I am not interested in reading the Guardian, except for its engineering blog, which is published as a regular news article. I was looking at how they improved their breaking news notification service for their mobile app to reach the 90% audience in 2 minutes (90in2) target.
They had a token to topic database, which corresponds to devices and subscribed topics of users. The database is sharded to optimize queries to find tokens, specially useful for heavily-subscribed topics. When an editor decides to publish a breaking news, the notification is triggered from an interface and sent to a Scala Play app. A routine job counts subscribers/topic to optimize sharding. For each shard to query, a message is sent to an Amazon SQS queue, then an AWS Lambda function (Harvester) is triggered to query the db via many queries and receives a stream of tokens for the topic. These tokens are inserted into SQS queues, grouped by Android or iOS. Then functions are triggered to send notification delivery requests to readers’ devices.
As the current engineering team never touched the system before, they decided to enhance observability by structuring logs in the ELK stack. Through Kibana, they saw that the Harvester was performing poorly due to db errors and lots of retries. Each function required a db connection and the db could not handle many concurrent requests. They set up connection pooling through AWS RDS proxy to control the amount of connections.
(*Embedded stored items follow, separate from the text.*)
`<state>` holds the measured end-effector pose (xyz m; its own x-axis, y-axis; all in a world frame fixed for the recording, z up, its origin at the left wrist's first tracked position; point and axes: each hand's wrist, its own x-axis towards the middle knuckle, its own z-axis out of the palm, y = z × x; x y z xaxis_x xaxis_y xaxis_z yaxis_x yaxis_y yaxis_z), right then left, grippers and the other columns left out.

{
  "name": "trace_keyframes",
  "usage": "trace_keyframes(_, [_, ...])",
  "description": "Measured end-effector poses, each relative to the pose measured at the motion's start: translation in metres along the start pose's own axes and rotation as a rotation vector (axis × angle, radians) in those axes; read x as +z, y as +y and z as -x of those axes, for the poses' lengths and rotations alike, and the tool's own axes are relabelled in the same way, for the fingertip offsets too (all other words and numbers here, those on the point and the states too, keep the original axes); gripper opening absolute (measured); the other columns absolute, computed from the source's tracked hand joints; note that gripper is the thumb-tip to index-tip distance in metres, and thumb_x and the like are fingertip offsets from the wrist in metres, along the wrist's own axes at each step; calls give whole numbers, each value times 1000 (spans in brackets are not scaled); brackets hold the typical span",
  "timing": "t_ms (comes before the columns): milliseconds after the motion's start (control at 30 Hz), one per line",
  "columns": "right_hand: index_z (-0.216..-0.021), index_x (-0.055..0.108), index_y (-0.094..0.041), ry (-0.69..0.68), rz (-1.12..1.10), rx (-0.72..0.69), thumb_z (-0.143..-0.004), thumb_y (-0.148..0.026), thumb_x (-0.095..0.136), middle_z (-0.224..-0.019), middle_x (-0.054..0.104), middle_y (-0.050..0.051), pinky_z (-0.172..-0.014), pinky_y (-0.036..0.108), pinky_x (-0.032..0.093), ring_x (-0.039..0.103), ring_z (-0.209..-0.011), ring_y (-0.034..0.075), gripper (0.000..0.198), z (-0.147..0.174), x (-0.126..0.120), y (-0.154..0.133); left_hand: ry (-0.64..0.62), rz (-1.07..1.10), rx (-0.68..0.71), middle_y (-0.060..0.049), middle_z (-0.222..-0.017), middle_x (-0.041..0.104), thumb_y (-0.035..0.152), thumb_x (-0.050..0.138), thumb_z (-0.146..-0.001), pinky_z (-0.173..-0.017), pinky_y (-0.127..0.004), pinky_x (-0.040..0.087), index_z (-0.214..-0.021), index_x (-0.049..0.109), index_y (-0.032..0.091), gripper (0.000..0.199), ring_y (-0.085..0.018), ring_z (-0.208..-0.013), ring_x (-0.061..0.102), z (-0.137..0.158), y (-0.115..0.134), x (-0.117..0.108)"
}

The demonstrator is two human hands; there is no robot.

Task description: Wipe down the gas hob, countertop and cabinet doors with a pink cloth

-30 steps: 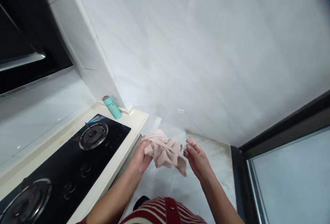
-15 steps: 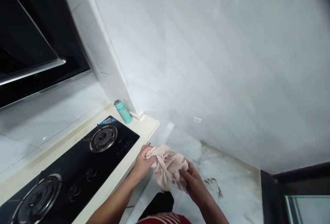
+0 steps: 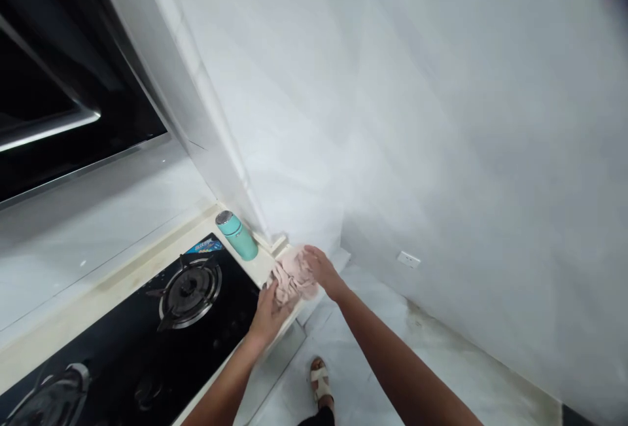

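A crumpled pale pink cloth (image 3: 290,275) is bunched at the right end of the cream countertop (image 3: 260,270), between my two hands. At its near left side, my left hand (image 3: 267,316) grips the cloth with the fingers partly hidden in its folds. My right hand (image 3: 322,271) holds the far right edge, fingers curled over it. Just behind the cloth, a turquoise thermos flask (image 3: 239,237) with a silver lid stands on the counter.
A black glass gas hob (image 3: 216,318) with a burner (image 3: 190,292) lies left of my hands. A black range hood (image 3: 73,86) hangs above at the left. A pale wall with a socket (image 3: 409,259) is to the right; my sandalled foot (image 3: 320,377) is on the floor below.
Both hands have moved forward and left with the cloth, from above the floor to the counter's end. The cloth is more bunched, and the head view has shifted.
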<state>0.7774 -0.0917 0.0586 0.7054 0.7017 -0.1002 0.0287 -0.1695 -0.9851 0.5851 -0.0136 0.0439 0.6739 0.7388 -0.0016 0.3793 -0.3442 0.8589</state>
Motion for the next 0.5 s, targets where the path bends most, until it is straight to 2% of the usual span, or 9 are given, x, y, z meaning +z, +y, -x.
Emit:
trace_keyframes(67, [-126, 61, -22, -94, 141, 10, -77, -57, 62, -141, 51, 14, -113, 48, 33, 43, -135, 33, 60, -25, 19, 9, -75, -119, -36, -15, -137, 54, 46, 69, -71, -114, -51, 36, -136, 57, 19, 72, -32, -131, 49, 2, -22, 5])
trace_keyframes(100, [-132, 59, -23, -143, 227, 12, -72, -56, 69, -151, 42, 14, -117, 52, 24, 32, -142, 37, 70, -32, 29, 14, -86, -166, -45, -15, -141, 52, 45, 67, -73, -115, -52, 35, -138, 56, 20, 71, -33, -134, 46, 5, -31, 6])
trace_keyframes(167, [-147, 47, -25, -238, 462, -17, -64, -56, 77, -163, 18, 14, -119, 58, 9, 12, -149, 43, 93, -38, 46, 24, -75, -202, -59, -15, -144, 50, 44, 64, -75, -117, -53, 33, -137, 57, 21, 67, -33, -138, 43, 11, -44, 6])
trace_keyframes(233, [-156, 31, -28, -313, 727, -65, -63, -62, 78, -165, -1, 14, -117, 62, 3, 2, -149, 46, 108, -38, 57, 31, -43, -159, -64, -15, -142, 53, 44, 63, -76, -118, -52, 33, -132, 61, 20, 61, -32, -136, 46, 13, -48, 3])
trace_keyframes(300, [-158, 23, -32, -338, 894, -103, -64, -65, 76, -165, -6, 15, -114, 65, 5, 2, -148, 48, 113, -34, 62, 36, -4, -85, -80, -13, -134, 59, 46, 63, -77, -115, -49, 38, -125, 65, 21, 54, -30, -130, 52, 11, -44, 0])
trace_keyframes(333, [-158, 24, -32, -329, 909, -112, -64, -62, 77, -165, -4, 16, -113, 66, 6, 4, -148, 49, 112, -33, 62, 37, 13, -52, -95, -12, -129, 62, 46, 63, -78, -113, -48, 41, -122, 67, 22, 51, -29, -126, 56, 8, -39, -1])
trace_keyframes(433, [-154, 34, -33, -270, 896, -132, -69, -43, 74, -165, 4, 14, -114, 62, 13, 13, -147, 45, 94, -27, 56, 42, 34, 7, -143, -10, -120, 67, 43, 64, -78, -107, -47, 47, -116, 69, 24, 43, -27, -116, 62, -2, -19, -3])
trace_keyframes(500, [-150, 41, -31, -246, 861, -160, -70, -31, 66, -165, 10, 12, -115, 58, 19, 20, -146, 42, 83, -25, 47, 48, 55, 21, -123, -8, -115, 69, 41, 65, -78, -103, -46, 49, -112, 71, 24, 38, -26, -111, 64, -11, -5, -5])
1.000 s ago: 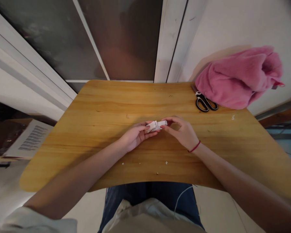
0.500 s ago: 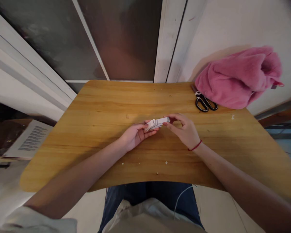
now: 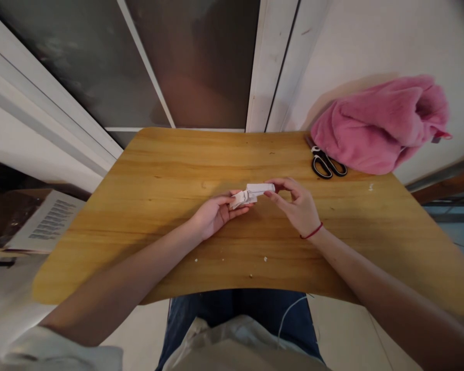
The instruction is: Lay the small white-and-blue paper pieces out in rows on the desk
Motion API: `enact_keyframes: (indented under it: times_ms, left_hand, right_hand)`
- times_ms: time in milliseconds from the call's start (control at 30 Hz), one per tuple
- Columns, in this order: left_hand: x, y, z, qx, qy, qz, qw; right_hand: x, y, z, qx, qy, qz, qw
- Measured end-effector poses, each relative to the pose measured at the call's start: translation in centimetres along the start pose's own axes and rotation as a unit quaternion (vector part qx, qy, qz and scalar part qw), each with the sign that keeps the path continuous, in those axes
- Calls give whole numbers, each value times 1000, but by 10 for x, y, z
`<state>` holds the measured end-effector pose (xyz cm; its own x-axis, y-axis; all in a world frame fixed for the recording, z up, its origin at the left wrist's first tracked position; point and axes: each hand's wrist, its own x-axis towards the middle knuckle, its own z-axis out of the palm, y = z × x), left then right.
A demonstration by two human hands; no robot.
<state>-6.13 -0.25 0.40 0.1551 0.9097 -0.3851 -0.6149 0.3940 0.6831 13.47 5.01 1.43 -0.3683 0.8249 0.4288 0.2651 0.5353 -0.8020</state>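
Above the middle of the wooden table I hold a small folded white paper piece with both hands. My left hand grips its left end, thumb on top and fingers underneath. Between thumb and fingertips, my right hand pinches the right end, a longer flat folded strip. The folds near the middle overlap, and how they join is too small to make out. A red string bracelet circles my right wrist.
Black-handled scissors lie at the back right, partly under a pink plush bag or cloth. Small white scraps dot the table's near side. A cardboard box stands left of the table, and a glazed door rises behind.
My right hand has shifted slightly up and to the right with its end of the paper. That strip now shows a broader face. My left hand stays nearly still.
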Motion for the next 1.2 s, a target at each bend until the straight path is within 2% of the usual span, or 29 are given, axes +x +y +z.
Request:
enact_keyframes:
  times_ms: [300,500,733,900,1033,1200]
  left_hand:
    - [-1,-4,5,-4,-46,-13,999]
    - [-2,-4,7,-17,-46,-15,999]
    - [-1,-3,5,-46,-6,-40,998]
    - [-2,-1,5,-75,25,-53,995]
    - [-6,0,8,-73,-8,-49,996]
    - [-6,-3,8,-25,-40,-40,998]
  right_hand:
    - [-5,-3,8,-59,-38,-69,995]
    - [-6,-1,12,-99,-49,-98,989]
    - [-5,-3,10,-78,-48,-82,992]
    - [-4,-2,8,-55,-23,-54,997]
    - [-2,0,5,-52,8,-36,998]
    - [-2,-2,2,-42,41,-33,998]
To reduce SQL query time, they replicated the amount of data in production (few GBs) and used pg_stat_statements to track the plan. AWS Read IOPS informed that queries lead to lots of reads. They also noticed that due to dead rows from earlier snapshots, the tables data was taking more space than the actual data. Even though they had autovaccum on, they applied a full vacuum (this one was easy to catch, right?). This reduction in storage also meant that reads were faster, leading to the database being able to accept more Harvester connections. They also upgraded the posgres version for performance and price reasons as the AWS Gravitron 2 offers 40% better price performance for pg12 and above. To ensure a smooth migration, they setup another dataless db with the same schema and logically replicated the data. When the 2nd db was populated they switched over.
Next, they reduced the time taken by worker lamdas to deliver tokens to Apple/Google for delivery by increasing the Scala thread pool size and increasing the memory dedicated to each Lamda execution environment.
They used a data-led approach, reverting when necessary. They developed theories, carried out experiments and retained the successful ones. They also learnt the lessons of how small, isolated changes can contribute to the goal.